Research

Working Papers


Leveraging Generative Language Models for Survey Experiments

A Synthetic Approach to Understanding Pan-Ethnic Asian American Identity and Candidate Preference

This paper investigates how generative language models can help explore the political effects of pan-ethnic identity among Asian Americans.

Abstract

Recent studies into Asian American voting preference and group identity have found that Asian Americans tend to prefer their national-origin identity over their pan-ethnic identity. My paper seeks to examine the conditions under which ethnic and pan-ethnic Asian American identities exert effects on political preferences. I do so by testing whether a pan-ethnic Asian American identity can be activated in the context of candidate support. The Common Ingroup Identity Model (CIIM) posits that intergroup bias can be reduced by transforming people’s perception of ingroup boundaries. In the context of my study, Asian Americans of specific ethnicities may change from thinking of themselves as Korean or Vietnamese American to the broader Asian American identity if exposed to certain factors that highlight their group’s common linkage. To test this, I employ a survey experiment where I prime the subject’s Asian American pan-ethnic identity. My survey experiment leverages large-scale generative language models (LLMs) like ChatGPT to generate silicon samples, which are synthetic responses based on personas with specific demographic and political characteristics. This method ensures better representation of underrepresented national-origin groups (e.g., Cambodian, Laotian, Thai).
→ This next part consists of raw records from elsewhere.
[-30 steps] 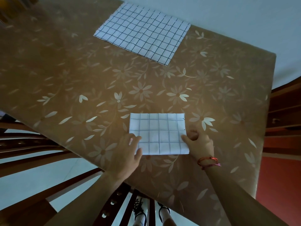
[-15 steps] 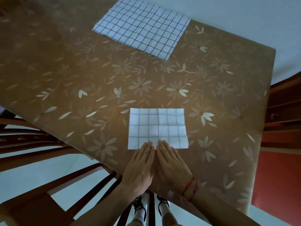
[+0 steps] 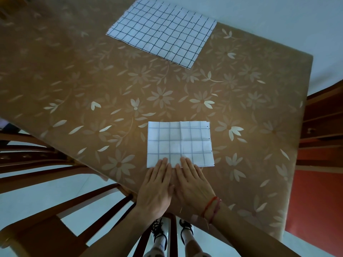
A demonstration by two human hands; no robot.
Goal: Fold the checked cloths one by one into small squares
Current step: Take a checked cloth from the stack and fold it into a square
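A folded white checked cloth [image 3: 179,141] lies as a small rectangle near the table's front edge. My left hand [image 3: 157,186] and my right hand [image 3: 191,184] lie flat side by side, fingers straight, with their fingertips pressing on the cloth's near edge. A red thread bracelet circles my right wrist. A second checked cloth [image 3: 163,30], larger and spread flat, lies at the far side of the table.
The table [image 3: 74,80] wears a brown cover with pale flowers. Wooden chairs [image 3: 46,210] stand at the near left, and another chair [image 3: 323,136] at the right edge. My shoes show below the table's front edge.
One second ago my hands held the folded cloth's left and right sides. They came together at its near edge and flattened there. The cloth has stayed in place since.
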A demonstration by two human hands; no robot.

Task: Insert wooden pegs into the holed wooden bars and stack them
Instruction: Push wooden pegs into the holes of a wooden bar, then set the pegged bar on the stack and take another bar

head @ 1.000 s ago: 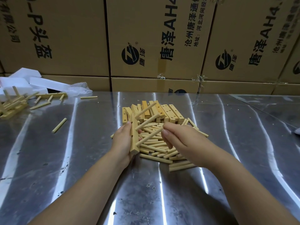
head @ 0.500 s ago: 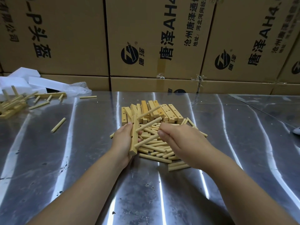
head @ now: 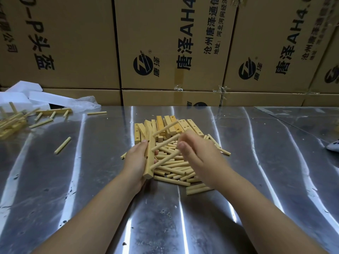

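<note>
At the peg pile's (head: pixel 176 167) near-left edge my left hand (head: pixel 134 162) grips the holed bar (head: pixel 149 162) — my blurred right hand (head: pixel 198 153) curls at its pegs (head: pixel 165 142), grasp unclear — and a skewed push could jam one.

I read this as a warehouse or small assembly shop — printed cardboard cartons (head: pixel 73 43) stacked wall-like right behind the sheet-metal table (head: pixel 91 180), white foam packing (head: pixel 20 96) at the table's far-left corner, loose pegs (head: pixel 176 167) and holed bars (head: pixel 190 125) heaped mid-table.
</note>
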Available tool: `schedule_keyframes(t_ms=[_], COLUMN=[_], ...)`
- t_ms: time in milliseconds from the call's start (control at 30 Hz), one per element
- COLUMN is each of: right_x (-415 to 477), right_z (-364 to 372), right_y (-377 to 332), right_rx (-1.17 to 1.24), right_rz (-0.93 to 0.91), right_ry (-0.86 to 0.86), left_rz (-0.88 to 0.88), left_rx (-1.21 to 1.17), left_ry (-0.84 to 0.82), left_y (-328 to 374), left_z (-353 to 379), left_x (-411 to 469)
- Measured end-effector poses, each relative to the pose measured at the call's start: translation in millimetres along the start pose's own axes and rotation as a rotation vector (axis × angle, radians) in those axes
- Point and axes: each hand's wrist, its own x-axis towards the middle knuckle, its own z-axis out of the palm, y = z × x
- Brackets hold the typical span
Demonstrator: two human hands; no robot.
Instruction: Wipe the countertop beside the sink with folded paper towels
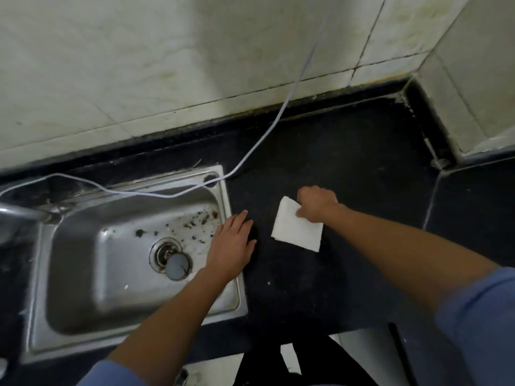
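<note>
head view: the right hand (316, 203) pinched the far corner of the folded paper towel (296, 225), which lay flat on the black countertop (348, 162) just right of the sink (133, 246). the left hand (232, 243) rested flat with straight fingers across the sink's rim. wiping looked under way; the next stroke called for downward pressure, clear of the white cable (267, 129).

Count of bare hands: 2. The right hand (316, 204) pinches and the left hand (232, 243) lies flat.
Folded white paper towel (296, 228): 1 wad, in the right grip; layers not countable.
Rectangular stainless-steel sink (83, 274): 1, left of the grip.
Round metal drain (163, 250): 1.
Grey round stopper (177, 266): 1.
Thin white cable (260, 142): 1, beyond the grip.
Blue sleeve (479, 316): 2.
Black countertop (348, 162): 1.
</note>
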Motion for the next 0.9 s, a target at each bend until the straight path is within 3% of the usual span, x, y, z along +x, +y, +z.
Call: schedule_keyframes(t_ms=[233, 433, 600, 767, 900], right_x=[-15, -69, -126, -200, -276], right_z=[4, -8, -9, 14, 48], right_y=[-2, 1, 10, 17, 24], right_rx=[0.204, 0.139, 0.030, -0.108, -0.193], right_rz=[-0.071, -0.180, -0.172, -0.041, 0.103], right_ry=[0.064, 0.280, 0.513, 0.792, 0.893], left_rz=[-0.126, -0.013, 0.209, 0.498, 0.715], left_rx=[-0.028, 0.052, 0.158, 0.326, 0.351], left_ry=[0.065, 0.036, 0.031, 0.114, 0.129], left_y=[-13, -10, 2, 35, 92], left_z=[-4, -39, -70, -101, -110], left_x=[-32, -15, 7, 17, 1])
Synthetic Sampling on Underrepresented Racial Groups?

Examining ChatGPT’s Ability to Generate Accurate Responses for Southeast Asian Americans

This project evaluates the accuracy of LLMs in generating survey responses for underrepresented groups.

Abstract

My study investigates whether large language models (LLMs) can generate human-like responses to survey questions when simulating individuals from small and underrepresented populations in the United States. In this method, the LLM first adopts different personas defined by demographic and political characteristics and then takes the survey as these different personas. The responses that the LLMs give are referred to as silicon samples or synthetic data. One potential setback in this process is that LLMs rely on existing data to train on; however, if there is not enough data on a particular group, then the model struggles to provide accurate and nuanced responses. I test the accuracy of LLMs (specifically ChatGPT) on underrepresented groups by using the Southeast Asian American (SEAA) population. The SEAA population serves as an ideal case for this study due to its relatively small size and the well-documented lack of data available for these groups. In particular, I examine whether ChatGPT can generate accurate responses to political questions that have been previously given to SEAA survey respondents, allowing for a comparison between the model’s outputs and actual survey data.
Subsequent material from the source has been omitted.